Torsion of the testicles due to twisting of the spermatic cord is a severe vascular condition that impacts one in 4000 males who are less than 25 years of age1. Twisting of the spermatic cord impedes the blood supply to the testicles, and in order to avoid ischaemic injury and infarction, the patient should be operated on immediately2. Prolonged diagnosis-to-surgery times may prove very risky in case of testicular artery (TA) (i.e., main spermatic cord artery) twisting, as it can lead to testicular loss especially in adolescents and neonates. Moreover, post-operative blood flow problems are also common after the detorsioning surgery3. Indeed, knowledge of the microvascular haemodynamics of TA is critical to understand the ischaemic torsional configurations, and to eliminate the possibility of post-operative reperfusion injuries4.
The degree of the spermatic cord twist and duration of the torsion determine the magnitude of testicular damage.

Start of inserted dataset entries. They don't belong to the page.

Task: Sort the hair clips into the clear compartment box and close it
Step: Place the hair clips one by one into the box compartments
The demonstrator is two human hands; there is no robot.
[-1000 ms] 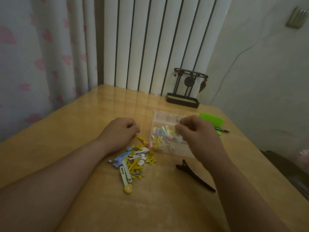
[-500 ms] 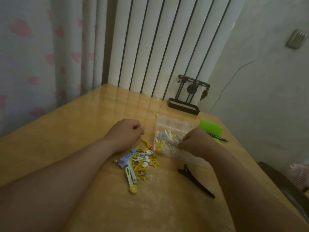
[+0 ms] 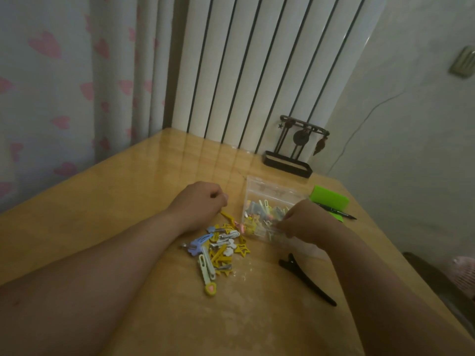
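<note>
One clear box, one black clip, one pen, one stand.

I look down on a glossy wooden table. A curtain with pink hearts hangs at the upper left, and a white ribbed radiator rises at top centre. Below the radiator, a black metal stand with dangling ornaments stands at the table's far edge. At centre right, a black pen lies on a green pad.
</note>
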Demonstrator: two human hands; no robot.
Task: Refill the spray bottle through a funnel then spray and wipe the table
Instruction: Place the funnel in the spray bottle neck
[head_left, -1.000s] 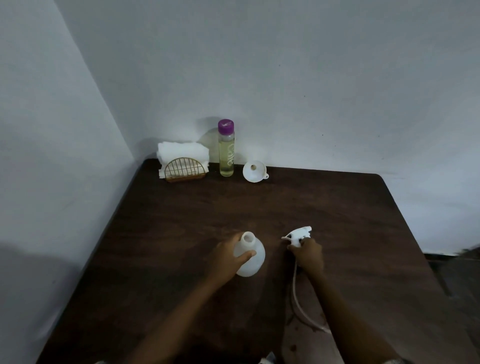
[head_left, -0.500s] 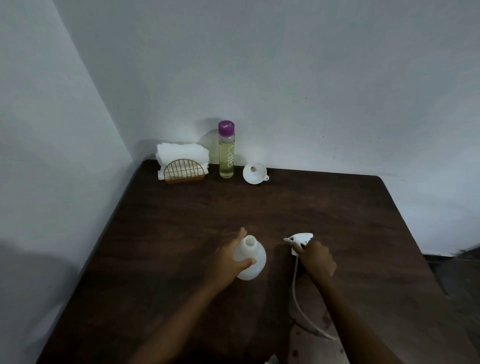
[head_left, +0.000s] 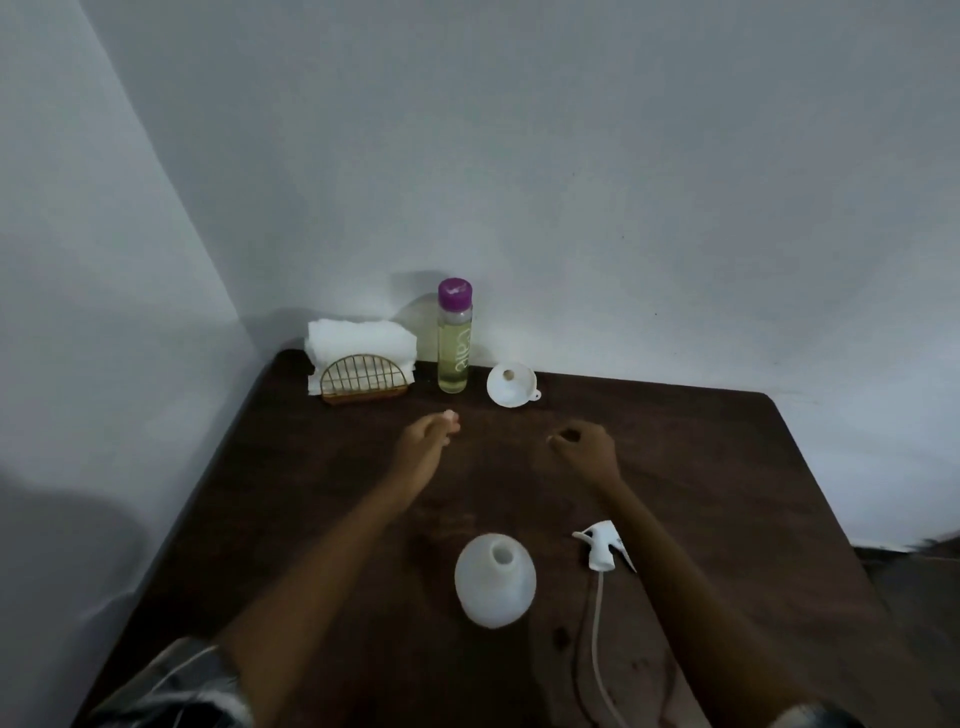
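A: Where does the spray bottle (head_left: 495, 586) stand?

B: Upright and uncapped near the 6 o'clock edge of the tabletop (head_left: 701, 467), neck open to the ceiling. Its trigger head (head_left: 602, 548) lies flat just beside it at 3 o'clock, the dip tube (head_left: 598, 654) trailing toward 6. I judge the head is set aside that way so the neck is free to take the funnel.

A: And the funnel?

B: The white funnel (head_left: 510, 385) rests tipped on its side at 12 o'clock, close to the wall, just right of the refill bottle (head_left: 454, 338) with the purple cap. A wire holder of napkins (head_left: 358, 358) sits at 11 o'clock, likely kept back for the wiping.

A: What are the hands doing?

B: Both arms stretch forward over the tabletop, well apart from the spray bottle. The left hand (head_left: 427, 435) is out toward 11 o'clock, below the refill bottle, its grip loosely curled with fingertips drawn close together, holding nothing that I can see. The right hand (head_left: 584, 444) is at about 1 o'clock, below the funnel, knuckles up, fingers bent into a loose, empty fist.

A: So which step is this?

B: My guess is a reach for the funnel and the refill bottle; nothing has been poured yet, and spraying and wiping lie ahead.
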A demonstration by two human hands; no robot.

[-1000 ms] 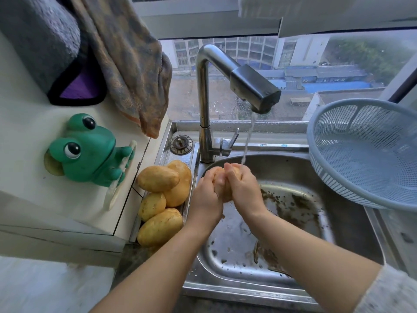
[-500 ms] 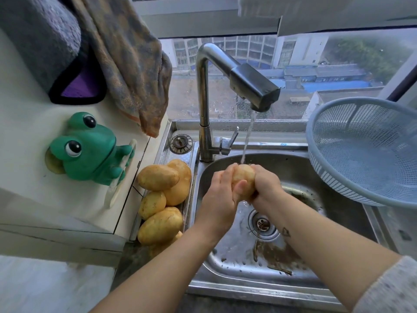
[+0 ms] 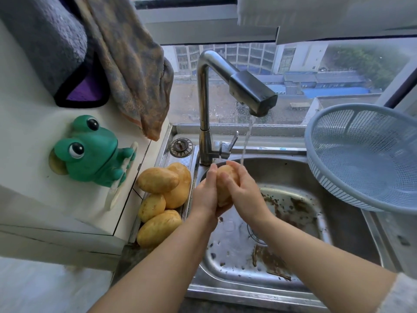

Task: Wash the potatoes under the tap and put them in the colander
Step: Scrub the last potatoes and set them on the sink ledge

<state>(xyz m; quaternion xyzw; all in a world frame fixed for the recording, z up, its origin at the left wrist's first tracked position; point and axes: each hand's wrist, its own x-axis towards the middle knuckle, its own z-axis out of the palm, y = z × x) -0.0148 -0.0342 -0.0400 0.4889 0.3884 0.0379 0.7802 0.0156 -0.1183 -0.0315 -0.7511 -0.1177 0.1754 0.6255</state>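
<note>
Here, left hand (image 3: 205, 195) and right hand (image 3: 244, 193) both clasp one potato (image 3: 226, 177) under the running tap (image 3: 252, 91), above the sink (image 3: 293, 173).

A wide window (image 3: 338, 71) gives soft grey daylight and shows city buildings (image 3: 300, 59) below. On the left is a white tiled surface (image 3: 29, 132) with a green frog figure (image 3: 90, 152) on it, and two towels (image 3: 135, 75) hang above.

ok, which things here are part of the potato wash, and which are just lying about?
Job: held potato, left hand, right hand, tap, sink, colander, potato pile.
Lying about: frog, brown towel, grey cloth, plug.
</note>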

The extent of torsion can vary from 90° to three complete turns of the spermatic cord5. Recently, extensive investigatory efforts have aimed to find effective strategies to minimize, or possibly prevent, testicular injury following testicular torsion. As an example to those attempts, Acar et al. demonstrated that peripheral nerve stimulation could improve testicular perfusion in a 180° testicular torsion model of rats6. In another study, electro-stimulation at 10 Hz frequency has been shown to have a significant effect on increasing the volume flow rate and diameter of the human internal artery, whereas electro-stimulation at 80 Hz had opposite effects7. Thus, response of the blood flow rate to external electro-stimulation depends on the patient characteristics, stimulation region, stimulation duration and frequency.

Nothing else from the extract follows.